What are sleeping pills

As the name suggests, sleeping pills help you catch some sleep. People who have sleep disorders like insomnia may take these medications to help them fall asleep. Sleeping medicines can also help you stay asleep if you’re prone to waking up in the middle of the night.
What are other names for sleeping pills?

Sleeping pills go by many names:

• Hypnotics.
• Sedatives.
• Sleep aids.
• Sleep medicine.
• Tranquilizers.

How do sleeping pills work?

There are various types of sleeping pills. Each works differently. Some sleep aids cause drowsiness, while others silence the area of the brain that keeps you alert. The way sleeping pills work depends on the brand or product that you’re using. But generally, they do their magic through managing the receptors in the brain.

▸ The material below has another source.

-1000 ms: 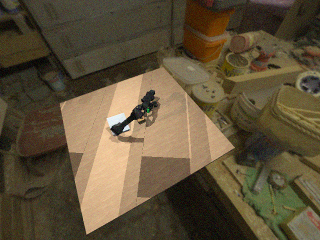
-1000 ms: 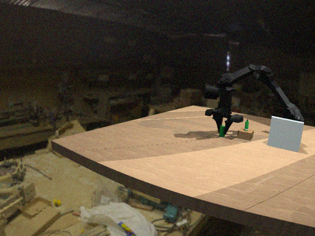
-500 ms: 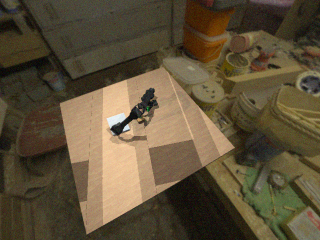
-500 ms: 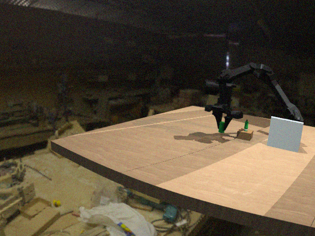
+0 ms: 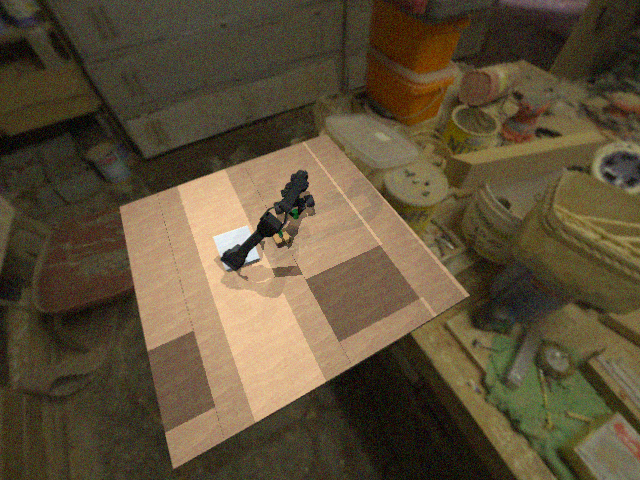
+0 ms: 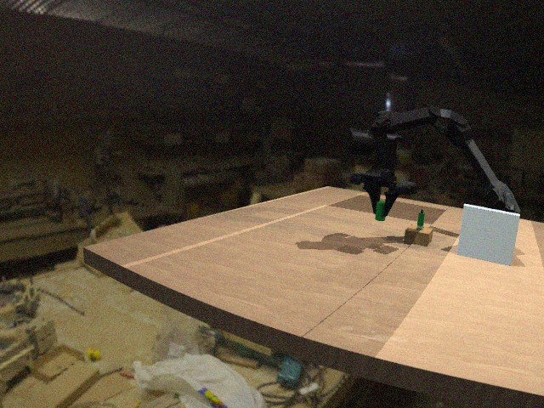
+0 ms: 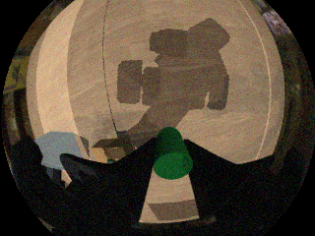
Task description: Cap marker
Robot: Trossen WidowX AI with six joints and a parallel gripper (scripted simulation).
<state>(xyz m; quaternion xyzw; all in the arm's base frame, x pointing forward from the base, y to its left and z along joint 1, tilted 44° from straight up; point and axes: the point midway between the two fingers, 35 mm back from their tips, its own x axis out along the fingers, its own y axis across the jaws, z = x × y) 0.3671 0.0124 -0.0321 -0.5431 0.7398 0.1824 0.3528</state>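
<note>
1. We see the pincer [image 6: 381,209] pointing straight down, closed on the green cap [image 6: 380,211]; its two dark fingers [image 6: 373,195] stand partly apart, pressed against the cap's sides.
2. In the exterior view the cap hangs upright between the fingertips, above the desk [image 6: 272,272]; whether its lower end touches the surface we cannot tell; its shadow falls dark on the wood below and toward the camera.
3. In the wrist view the cap [image 7: 172,153] sits in the middle of the picture between the two black fingers; the arm's blocky shadow spreads over the desk beyond it.
4. The marker [image 6: 421,219] stands upright in the holder block [image 6: 418,235]; it is green with a narrower tip, uncapped; the block is a small tan wooden piece resting on the desk.
5. The cap is near the marker but apart from it, to the marker's left in the exterior view, and at about the height of the marker's top.
6. From the top view we make out only a speck of green [image 5: 294,212] under the pincer, and the holder block [image 5: 281,239] just beside the arm; the marker itself is too small to tell there.
7. A pale blue-grey panel [image 6: 487,235] stands upright on the desk beside the arm's base, to the right of the block in the exterior view.
</note>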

There are two types of them: mild sleeping pills and prescription drugs. Although they are categorized into two groups, they basically function in the same way and here’s how:
1. They will bind the Gamma Aminobutyric Acid (GABA) receptors in your brain. GABA is the neurotransmitter responsible for the purposes that the nervous system serves.
2. Once combined, the GABA will slow down the functions of the nervous system. This will now cause the stimulation of drowsiness and relaxation.
3. Sleep will eventually take place and you will start to enjoy a peaceful night.
Generally, sleeping pills only work if they are taken properly. Customers are always asked not to take excessive dosages. This is because once they’re taken in extra, some negative side effects might occur.

Signs Of Sleeping Pill Abuse

Sleeping pills are classified as sedative hypnotics and are prescribed for insomnia and other sleep disorders to induce sleep. Sleeping pills are only prescribed as a short-term solution for sleep as many of them have the potential to lead to misuse, abuse and addiction. Though they do have legitimate uses, sleeping pills also come with significant risks and side effects, which many people don’t realize. Being able to recognize the signs of sleeping pill abuse can save the life of someone you care about.

The Dangers Of Sleeping Pills

Both the immediate and long-term dangers of sleeping pill abuse are enough for most people to exercise caution when using them. However, many people aren’t aware of the dangers of these medications.
The dangerous effects of sleep medications range from seizures to depressed breathing. Some people also experience allergic reactions from sleeping pills that can cause difficulty breathing, chest pain, nausea and swelling.

How effective are sleeping pills?

Studies show that sleeping pills aren’t that helpful in promoting a good night’s rest. Most people who take sleep aids fall asleep about eight to 20 minutes faster than those without medicine. On average, you might get an additional 35 minutes of shuteye. Generally, sleep aids should be for short-term use. They may be most helpful if a stressful life event, such as a divorce or death in the family, is keeping you awake.

Who might need sleeping pills?

An estimated one in seven Americans have long-term insomnia. Sleep difficulties become more common as you age. Approximately one in three older people take some type of sleep medicine.